An exact copy of the data is needed, one that excludes all pictures.

------

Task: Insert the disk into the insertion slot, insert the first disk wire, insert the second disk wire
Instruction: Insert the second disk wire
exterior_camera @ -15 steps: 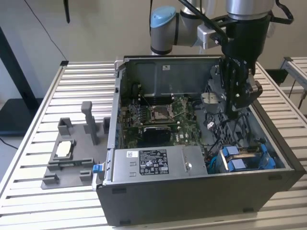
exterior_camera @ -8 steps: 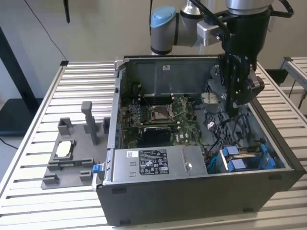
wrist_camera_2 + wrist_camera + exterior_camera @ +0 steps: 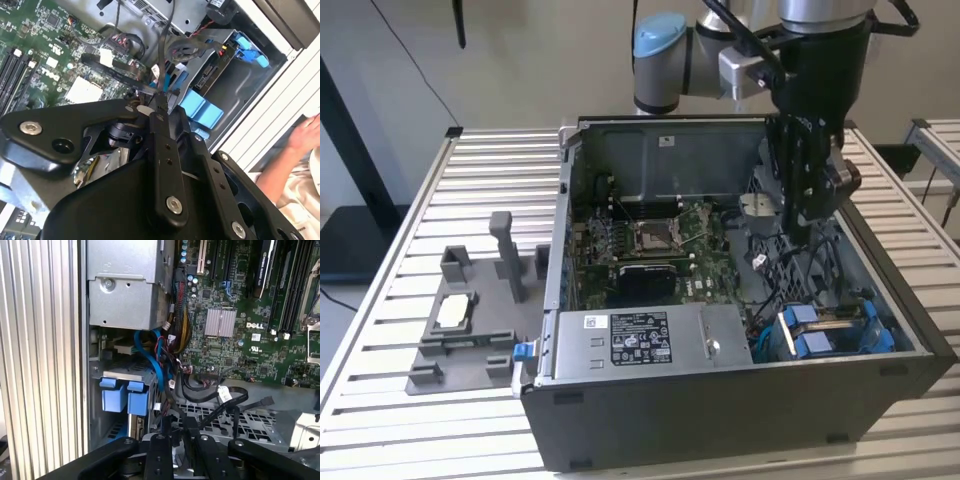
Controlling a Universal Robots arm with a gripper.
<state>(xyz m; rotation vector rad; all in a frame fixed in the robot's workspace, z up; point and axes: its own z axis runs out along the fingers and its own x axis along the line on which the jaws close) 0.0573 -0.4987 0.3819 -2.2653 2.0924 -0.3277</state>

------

:: Written answer ::
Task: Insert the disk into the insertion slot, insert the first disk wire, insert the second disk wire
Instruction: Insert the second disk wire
exterior_camera @ -15 steps: 
exterior_camera @ -8 steps: 
wrist_camera_2 + wrist_camera + exterior_camera @ +0 steps: 
Controlling a Universal Robots arm with a gripper.
<state>(xyz m; rotation vector rad; all in a frame fixed in the robot's workspace, z up; point and axes: its own z axis runs out along the fingers and its own x axis along the line on which the jaws close) 0.0573 -0.4987 0.3819 -2.2653 2.0924 -0.3277</state>

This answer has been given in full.